(Your task): Which of the lines in the records below hold the string "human"? Copy every one of them.
======== Records shown
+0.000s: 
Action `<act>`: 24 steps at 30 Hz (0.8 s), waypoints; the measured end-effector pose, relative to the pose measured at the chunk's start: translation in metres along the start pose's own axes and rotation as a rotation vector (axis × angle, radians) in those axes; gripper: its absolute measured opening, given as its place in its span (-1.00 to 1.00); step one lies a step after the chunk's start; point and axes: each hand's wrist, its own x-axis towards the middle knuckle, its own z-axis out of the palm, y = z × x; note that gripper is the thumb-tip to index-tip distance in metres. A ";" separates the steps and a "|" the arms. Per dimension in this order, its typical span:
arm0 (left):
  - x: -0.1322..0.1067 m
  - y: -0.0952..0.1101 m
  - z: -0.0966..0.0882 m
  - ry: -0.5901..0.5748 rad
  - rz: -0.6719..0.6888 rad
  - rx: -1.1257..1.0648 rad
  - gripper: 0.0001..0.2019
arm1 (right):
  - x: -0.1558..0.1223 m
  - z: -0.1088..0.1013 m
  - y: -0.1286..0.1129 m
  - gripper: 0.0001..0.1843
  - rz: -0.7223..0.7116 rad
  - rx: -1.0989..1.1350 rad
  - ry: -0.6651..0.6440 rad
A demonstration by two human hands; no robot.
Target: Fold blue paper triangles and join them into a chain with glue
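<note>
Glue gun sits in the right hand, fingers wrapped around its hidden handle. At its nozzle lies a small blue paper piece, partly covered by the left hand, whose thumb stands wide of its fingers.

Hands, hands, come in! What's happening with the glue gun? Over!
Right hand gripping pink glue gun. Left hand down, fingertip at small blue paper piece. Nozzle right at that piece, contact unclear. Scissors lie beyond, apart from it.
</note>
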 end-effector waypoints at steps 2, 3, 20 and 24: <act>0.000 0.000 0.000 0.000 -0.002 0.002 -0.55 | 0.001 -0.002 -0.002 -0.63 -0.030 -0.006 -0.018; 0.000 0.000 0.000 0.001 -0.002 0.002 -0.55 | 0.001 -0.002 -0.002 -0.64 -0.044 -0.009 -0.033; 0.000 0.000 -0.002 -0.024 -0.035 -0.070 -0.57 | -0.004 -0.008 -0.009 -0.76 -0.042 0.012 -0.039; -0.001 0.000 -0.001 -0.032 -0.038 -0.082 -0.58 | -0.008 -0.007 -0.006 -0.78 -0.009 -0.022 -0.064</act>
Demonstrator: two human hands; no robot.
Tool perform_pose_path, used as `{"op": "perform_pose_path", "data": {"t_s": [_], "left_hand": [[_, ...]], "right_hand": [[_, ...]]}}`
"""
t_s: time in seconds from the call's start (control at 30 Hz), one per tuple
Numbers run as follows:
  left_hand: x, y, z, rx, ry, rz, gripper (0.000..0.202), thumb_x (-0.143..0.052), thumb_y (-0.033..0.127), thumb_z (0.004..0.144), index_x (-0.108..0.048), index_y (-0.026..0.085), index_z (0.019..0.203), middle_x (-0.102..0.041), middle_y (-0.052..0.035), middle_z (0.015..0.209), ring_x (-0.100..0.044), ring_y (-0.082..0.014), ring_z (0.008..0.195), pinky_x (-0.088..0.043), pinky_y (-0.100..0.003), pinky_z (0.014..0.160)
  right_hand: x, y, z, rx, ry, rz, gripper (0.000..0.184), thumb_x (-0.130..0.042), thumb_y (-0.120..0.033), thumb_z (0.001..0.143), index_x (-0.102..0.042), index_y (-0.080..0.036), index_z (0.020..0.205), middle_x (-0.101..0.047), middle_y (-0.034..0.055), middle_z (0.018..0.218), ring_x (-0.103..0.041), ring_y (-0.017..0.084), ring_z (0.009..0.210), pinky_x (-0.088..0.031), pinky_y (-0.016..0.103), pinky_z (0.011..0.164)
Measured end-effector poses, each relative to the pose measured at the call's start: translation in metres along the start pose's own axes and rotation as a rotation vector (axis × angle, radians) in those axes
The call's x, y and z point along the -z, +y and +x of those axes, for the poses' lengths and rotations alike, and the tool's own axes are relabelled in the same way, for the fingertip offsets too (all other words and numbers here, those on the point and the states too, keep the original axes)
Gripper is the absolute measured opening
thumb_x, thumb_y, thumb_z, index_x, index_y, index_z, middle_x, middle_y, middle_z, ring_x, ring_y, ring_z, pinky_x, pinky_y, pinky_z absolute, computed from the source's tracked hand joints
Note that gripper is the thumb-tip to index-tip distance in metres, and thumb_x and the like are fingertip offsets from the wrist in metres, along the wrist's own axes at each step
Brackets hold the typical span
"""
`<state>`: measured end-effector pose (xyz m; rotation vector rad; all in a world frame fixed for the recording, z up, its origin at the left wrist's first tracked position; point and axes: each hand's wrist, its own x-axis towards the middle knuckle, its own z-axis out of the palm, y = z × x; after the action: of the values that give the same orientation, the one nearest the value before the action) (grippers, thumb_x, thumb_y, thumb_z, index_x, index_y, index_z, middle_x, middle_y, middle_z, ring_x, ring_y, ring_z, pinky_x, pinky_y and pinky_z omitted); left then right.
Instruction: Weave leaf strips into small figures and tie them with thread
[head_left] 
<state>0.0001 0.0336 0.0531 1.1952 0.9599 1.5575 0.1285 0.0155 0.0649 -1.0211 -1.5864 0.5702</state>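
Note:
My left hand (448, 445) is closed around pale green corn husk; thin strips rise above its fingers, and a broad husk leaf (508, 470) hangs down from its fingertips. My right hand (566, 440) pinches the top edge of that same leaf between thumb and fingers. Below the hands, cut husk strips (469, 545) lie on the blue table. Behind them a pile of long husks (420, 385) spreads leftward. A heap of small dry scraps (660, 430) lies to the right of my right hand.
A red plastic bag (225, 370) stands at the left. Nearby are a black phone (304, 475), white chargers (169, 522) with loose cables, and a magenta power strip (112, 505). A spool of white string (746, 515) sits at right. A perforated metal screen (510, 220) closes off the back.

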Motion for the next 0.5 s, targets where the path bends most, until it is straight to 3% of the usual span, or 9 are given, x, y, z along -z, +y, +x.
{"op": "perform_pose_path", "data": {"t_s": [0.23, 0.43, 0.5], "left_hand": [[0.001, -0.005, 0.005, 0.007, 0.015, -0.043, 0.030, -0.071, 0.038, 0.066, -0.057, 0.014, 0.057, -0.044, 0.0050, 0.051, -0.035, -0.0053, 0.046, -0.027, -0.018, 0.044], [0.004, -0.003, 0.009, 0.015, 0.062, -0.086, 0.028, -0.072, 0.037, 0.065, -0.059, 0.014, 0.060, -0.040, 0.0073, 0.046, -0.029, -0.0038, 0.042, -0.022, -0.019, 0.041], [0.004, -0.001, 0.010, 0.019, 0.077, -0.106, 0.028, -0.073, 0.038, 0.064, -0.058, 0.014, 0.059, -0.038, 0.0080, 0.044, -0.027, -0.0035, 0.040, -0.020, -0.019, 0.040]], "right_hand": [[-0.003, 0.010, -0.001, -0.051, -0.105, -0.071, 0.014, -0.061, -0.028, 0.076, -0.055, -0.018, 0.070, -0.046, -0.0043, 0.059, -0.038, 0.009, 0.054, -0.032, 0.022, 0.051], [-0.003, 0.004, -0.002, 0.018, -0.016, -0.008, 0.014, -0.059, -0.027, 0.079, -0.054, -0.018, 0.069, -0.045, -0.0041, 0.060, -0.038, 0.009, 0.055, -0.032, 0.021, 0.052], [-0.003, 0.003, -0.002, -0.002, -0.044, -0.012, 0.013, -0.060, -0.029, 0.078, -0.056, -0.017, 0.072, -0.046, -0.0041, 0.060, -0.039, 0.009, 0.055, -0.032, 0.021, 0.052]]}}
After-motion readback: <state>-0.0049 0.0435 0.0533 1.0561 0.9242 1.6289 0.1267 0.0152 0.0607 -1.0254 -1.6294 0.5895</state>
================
(Your solution):
A demonstration by two human hands; no robot.
Demonstrator: two human hands; no robot.

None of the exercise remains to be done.